These links are recommended reading for understanding the history and nature of patches and how they can be used with Mercurial.
The standard patch format cannot describe binary files, renames, copies, or permission changes. If your patch needs to record any of those things, you will need to enable git patches via:
Mercurial 1.5 improves its behavior in this regard. It will warn you when git diffs are required, or sometimes upgrade to the git format automatically. See also the diff section of the hgrc documentation.
Mercurial’s patch routines do not deal well with mixed EOLN between source files and patches. The patch.eol setting was introduced in 1.3 to improve this situation:
[patch] eol = auto #strict, lf, or crlf
When eol is set to auto, the patching engine will preserve the line endings of the patched file regardless of the line endings in the patch itself. You almost always want eol to be configured to auto. The only downside is that you cannot make a patch that changes the line endings of a source file.
See also the patch section of the hgrc documentation.
Applying a patch is not a foolproof operation. If the source file has diverged from the file that was used to create the patch, there may be conflicts during the patch application. These are written to a file with an .rej extension. TortoiseHg 2.0 includes a thg rejects command that can aid in the merging of the rejected chunks into the source file.
To export a changeset as a patch file, use the changeset context menu of the Workbench to select Export ‣ Export Patch. It writes the changeset to a file in the repository root folder.
Select the start and end of a range of changesets in the Workbench and open the special revision range context menu. From this menu you can generate patches, generate a bundle, send emails, or visually diff the accumulated changes.

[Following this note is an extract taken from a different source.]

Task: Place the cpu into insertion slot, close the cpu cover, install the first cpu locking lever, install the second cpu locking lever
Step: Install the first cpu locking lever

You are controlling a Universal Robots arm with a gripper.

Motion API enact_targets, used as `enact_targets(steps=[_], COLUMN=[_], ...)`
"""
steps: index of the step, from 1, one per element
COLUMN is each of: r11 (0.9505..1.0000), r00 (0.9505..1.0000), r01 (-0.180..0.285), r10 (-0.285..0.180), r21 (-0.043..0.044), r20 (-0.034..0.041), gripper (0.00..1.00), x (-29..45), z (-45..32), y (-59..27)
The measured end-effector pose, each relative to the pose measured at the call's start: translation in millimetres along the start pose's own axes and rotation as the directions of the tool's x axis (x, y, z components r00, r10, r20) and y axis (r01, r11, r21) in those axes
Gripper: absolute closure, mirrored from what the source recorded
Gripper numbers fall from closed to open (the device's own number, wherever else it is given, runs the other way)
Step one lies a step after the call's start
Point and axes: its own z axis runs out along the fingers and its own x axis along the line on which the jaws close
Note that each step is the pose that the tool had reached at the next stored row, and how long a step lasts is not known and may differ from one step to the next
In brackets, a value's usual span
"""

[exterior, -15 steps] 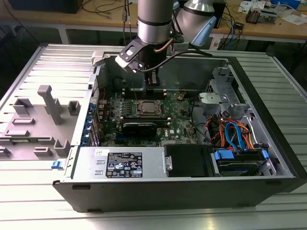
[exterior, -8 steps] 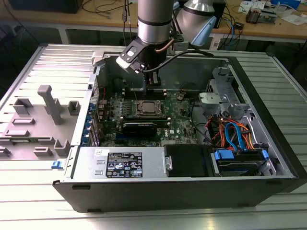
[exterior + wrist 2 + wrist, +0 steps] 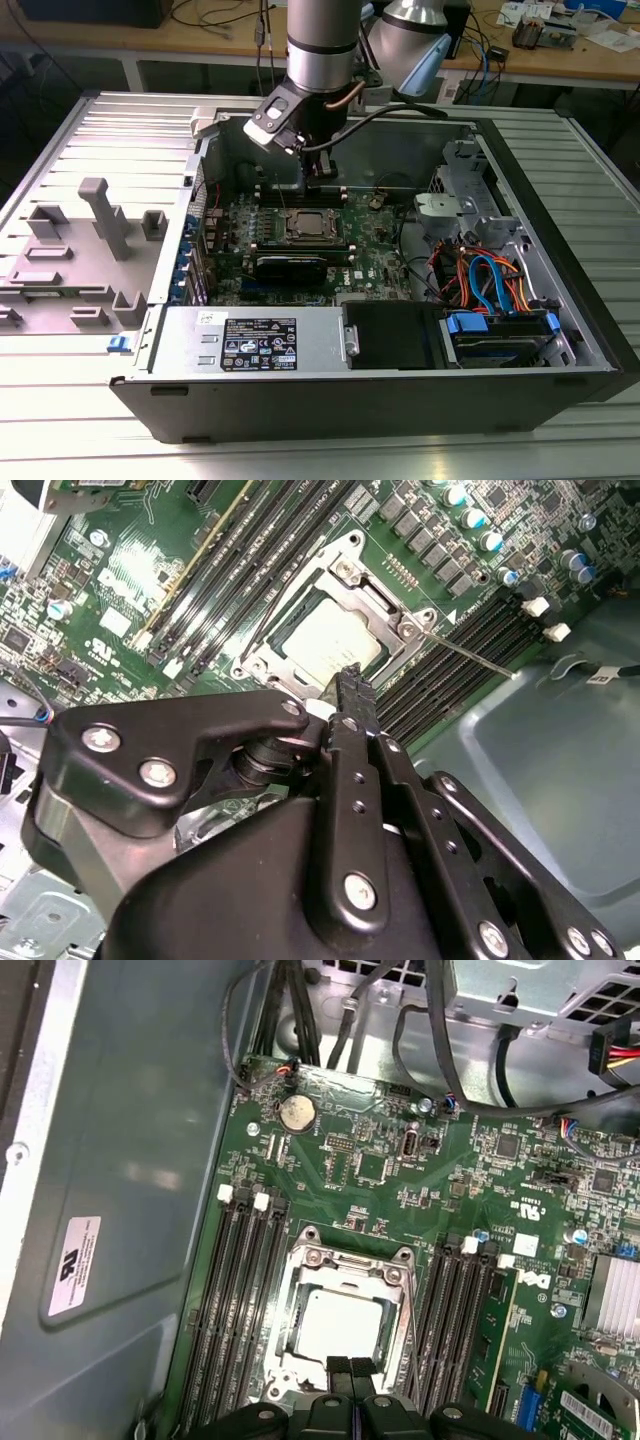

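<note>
Tool narrow, tips together, nothing held, close over the cover edge; contact can't tell. Cpu sits in slot, cover flat over it. Exterior view: cpu at tool's 6 o'clock, on board in open pc case on surface.

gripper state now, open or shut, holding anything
Gripper: fingers shut, nothing visible between them.
</note>
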Motion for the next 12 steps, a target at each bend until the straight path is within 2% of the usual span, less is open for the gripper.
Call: enact_targets(steps=[12], r11=[0.9982], r00=[0.9982], r01=[0.06], r10=[-0.06], r21=[0.0001], r20=[0.0002], gripper=[0.89], x=[-1.7], z=[0.0], y=[-0.6])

This is a very powerful feature and there is no restriction on the base and target changesets you can select.
To send a changeset as an email, use the changeset context menu of the Workbench. Export ‣ Email Patch. This opens the e-mail dialog for this single changeset.
To send a changeset range, use the changeset range selection feature of the Workbench and select Email selected... or Email DAG range....
Lastly, you can use the Email button on the sync tab of the Workbench to email all outgoing changes to the selected remote repository.
You must configure SMTP to send patches via email
The import dialog can be opened from the Repository menu of the Workbench, or via thg import. The dialog supports file and directory drag and drop.
You have the choice of importing directly into the repository, the working folder, a shelf file, or your patch queue.
Importing a patch requires a clean working directory state. You must commit, revert, or shelve changes before importing a patch.
If a patch does not import itself cleanly into the repository, the recommended recourse is to import the patch into your patch queue (qimport) and then qpush the patch. This uses TortoiseHg patch rejection dialog and preserves the meta-data in the patch header. Do not forget to qrefresh after resolving the rejected chunks.
If the patch you are importing does not have a commit message, Mercurial will try to launch your editor, just as if you had tried to import the patch from the command line. Your ui.editor needs to be a GUI app to make this work correctly.
When MQ is enabled, several Workbench features are exposed. Context menu options are exposed in the changeset menus, your patch queue is graphed together with your repository’s history, and a Patch Queue task tab is activated.
The Patch Queue task tab is also available as thg mq from the command line. Most MQ features are available from the Patch Queue task tab, though a few features (qimport -r/qfinish) are only supported via revision graph context menus. Much functionality is supported in both places.
Double clicking on an unapplied patch, an applied patch other than the current qtip, or the qparent triggers a qgoto command; making the double clicked revision the current patch. Double clicking on any other revision will trigger a visual diff of that revision.
In previous releases, the commit tool was a central feature in MQ use. In TortoiseHg 2.0, the commit tool is almost completely unaware of MQ. It only knows to not allow commits if the current working parent is an applied patch. Instead, MQ functionality has been focused into the Workbench, Patch Queue task tab, and the shelve tool.
The Workbench must be restarted after enabling or disabling the MQ extension in a repository. This is true of most extensions.
It is recommended to learn the MQ extension before using the MQ features of the Workbench.
As explained previously, patches are not guaranteed to apply cleanly to their intended source files. Prior to TortoiseHg 2.0, the only recourse available when patch chunks were rejected was to open the source file and the rejects file in an editor and manually fixup the rejected chunks.
TortoiseHg 2.0 introduces a dialog that makes this a little bit easier. If the shelve tool detects chunk rejections, it offers to open the rejected chunks in the rejects editor. The MQ tool also does this for qpush commands.
The rejects editor is very basic. Your source file is opened in a QScintilla2 window for edit. Below the source file is the list of chunks that failed to apply to this file. When you click on a chunk in the list the editor jumps to the line where the chunk context was supposed to match. It is up to you to figure out why the chunk did not apply and to resolve it (perhaps even by ignoring the chunk). The resolved/unresolved states are for your own book keeping, so you know when all of the chunks have been dealt with. Once you have marked all of the chunks resolved, the Save button will become sensitive.